Eighteen litres later, we had finished with about half the apples (remainder above). Jenn then turned the ripe tomatoes on the window sill into sauce (which we froze) and we sat down to dinner as the rain started. I went out to fiddle with the dehydrator on the back deck, noticed the cold and checked the weather.

After some handwringing, I decided we needed to pull the pin on the tomatoes because of the risk of frost. I pretty much let the plants do what they wanted this summer instead of pruning and tying them up and we had a lot of bushy plants. In the rain and twilight, we started picking. And picking.

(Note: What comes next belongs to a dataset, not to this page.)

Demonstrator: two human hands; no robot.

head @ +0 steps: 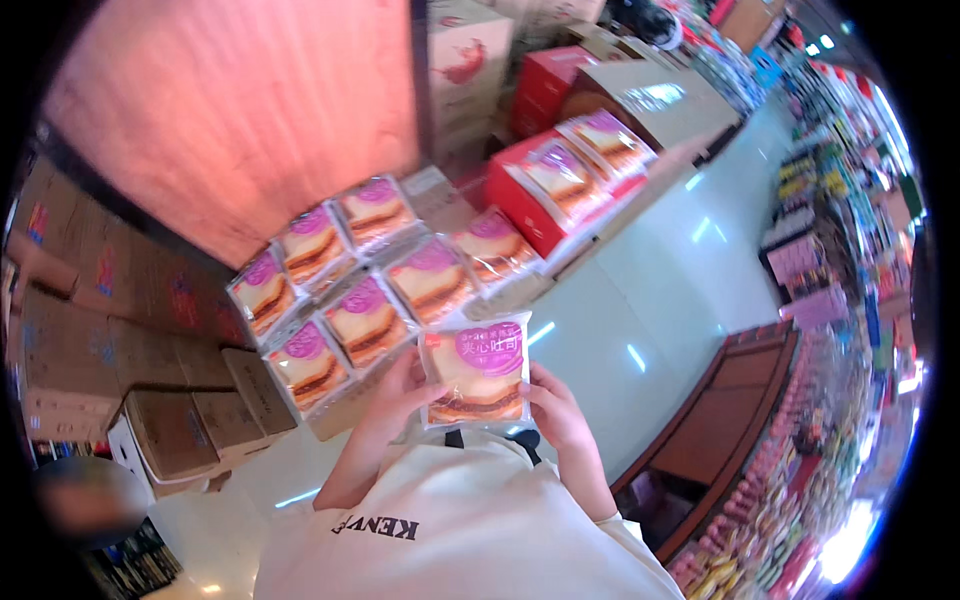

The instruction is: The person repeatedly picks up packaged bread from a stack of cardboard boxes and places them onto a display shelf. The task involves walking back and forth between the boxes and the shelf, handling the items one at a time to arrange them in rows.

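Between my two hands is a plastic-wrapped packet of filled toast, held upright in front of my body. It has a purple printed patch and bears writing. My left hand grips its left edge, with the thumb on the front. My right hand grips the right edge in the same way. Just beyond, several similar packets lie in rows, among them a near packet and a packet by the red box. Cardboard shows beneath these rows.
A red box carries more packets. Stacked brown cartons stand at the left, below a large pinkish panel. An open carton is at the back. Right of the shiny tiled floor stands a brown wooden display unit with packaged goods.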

Then got more buckets and picked some more.

We ended up with 10+ gallons (and we've been picking non-stop for a month). Above you can see about 35% of the haul. Because of the mud, we ended up washing them all last night and then employed every container we could find (e.g., roasting plans, boxes, baking sheets) to house them in piles two deep on the window sills.

There are well over 1000--which future Bob is going to have to deal with when they start to ripen. Man, is he gonna be pissed at me... . It did snow last night (mostly melted) so I think we made the right choice in the end. Not sure what the beans, corn and squash will look like when it warms up today.

The good news is that the canning closet is starting to look pretty full. I have adjusted quantities based on what we used and didn't use last winter and it feels pretty good. I will spend lunch maybe making more dried apple rings and racking off the first batch of cider.